* _What you will do_
Among the entries below, find the lines that hold the word "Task" and report them.

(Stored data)
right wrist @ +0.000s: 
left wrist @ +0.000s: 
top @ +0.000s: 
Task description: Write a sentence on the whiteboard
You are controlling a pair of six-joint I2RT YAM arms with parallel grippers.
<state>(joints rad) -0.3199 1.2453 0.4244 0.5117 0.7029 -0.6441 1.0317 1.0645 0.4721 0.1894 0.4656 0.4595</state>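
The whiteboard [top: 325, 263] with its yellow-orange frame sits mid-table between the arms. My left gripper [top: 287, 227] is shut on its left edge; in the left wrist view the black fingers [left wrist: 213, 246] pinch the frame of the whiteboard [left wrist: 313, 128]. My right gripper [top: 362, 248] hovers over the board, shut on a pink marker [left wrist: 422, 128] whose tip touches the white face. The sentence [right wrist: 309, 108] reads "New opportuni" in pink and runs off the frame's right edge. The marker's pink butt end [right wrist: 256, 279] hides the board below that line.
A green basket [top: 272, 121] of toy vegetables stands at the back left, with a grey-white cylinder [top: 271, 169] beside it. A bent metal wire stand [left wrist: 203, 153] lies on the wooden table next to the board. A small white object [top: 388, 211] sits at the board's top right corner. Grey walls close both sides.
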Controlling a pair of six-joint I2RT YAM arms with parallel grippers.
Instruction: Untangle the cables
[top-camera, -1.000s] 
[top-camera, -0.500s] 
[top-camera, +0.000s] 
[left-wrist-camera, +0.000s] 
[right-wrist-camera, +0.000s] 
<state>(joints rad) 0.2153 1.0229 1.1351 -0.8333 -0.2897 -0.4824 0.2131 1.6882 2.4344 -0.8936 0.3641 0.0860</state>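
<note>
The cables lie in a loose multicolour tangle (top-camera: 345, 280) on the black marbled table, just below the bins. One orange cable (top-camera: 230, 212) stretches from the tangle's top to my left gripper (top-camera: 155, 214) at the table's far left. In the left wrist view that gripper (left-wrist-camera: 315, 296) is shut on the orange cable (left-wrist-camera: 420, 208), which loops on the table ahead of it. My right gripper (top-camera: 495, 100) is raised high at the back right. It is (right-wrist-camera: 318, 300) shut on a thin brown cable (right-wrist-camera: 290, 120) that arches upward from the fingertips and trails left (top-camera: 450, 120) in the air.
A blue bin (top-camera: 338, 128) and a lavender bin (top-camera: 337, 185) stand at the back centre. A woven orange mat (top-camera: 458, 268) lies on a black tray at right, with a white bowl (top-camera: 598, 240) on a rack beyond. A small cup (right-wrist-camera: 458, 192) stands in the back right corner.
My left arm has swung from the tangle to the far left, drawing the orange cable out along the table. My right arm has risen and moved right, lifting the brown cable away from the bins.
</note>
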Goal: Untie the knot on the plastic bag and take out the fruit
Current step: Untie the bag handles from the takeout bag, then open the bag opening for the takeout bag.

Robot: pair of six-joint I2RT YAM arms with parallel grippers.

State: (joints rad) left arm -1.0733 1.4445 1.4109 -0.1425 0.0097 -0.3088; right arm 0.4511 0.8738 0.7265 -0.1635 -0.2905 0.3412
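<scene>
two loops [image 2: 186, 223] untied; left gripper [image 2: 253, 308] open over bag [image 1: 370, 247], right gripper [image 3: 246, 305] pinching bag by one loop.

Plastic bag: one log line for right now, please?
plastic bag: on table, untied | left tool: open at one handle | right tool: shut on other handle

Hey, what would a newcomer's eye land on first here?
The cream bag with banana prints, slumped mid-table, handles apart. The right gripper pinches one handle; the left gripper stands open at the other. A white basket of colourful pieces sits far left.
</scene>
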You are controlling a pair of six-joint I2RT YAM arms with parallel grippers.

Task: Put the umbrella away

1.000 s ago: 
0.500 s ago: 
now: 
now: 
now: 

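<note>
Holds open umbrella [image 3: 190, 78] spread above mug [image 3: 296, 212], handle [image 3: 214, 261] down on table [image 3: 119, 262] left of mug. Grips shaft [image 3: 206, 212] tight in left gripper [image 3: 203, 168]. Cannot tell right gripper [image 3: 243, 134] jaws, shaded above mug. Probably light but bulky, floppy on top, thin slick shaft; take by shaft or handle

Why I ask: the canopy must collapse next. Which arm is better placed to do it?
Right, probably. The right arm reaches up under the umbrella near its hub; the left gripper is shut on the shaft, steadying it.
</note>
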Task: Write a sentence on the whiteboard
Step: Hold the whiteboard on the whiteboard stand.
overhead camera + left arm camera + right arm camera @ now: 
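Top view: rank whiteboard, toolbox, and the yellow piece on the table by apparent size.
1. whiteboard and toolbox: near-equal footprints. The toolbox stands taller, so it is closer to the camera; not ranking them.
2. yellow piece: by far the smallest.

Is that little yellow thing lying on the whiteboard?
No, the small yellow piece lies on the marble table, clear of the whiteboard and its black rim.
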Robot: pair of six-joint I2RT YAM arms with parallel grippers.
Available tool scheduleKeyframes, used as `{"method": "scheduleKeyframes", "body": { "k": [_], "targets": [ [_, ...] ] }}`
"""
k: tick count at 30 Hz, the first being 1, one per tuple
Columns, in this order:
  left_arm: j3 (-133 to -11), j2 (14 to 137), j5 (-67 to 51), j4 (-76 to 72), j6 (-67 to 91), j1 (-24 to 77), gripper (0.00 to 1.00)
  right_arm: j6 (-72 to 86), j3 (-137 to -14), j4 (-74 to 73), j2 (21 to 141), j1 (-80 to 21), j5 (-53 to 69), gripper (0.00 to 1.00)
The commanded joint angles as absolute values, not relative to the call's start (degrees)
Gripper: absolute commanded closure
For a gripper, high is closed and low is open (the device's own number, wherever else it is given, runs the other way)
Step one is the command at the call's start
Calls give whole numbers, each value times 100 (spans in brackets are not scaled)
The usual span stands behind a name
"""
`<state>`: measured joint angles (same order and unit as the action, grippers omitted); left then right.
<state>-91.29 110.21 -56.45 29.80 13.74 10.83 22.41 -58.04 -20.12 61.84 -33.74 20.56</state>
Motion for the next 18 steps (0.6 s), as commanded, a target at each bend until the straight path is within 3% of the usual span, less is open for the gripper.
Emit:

* _Written reply_
Task description: Write a sentence on the whiteboard
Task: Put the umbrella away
Task: Write a sentence on the whiteboard

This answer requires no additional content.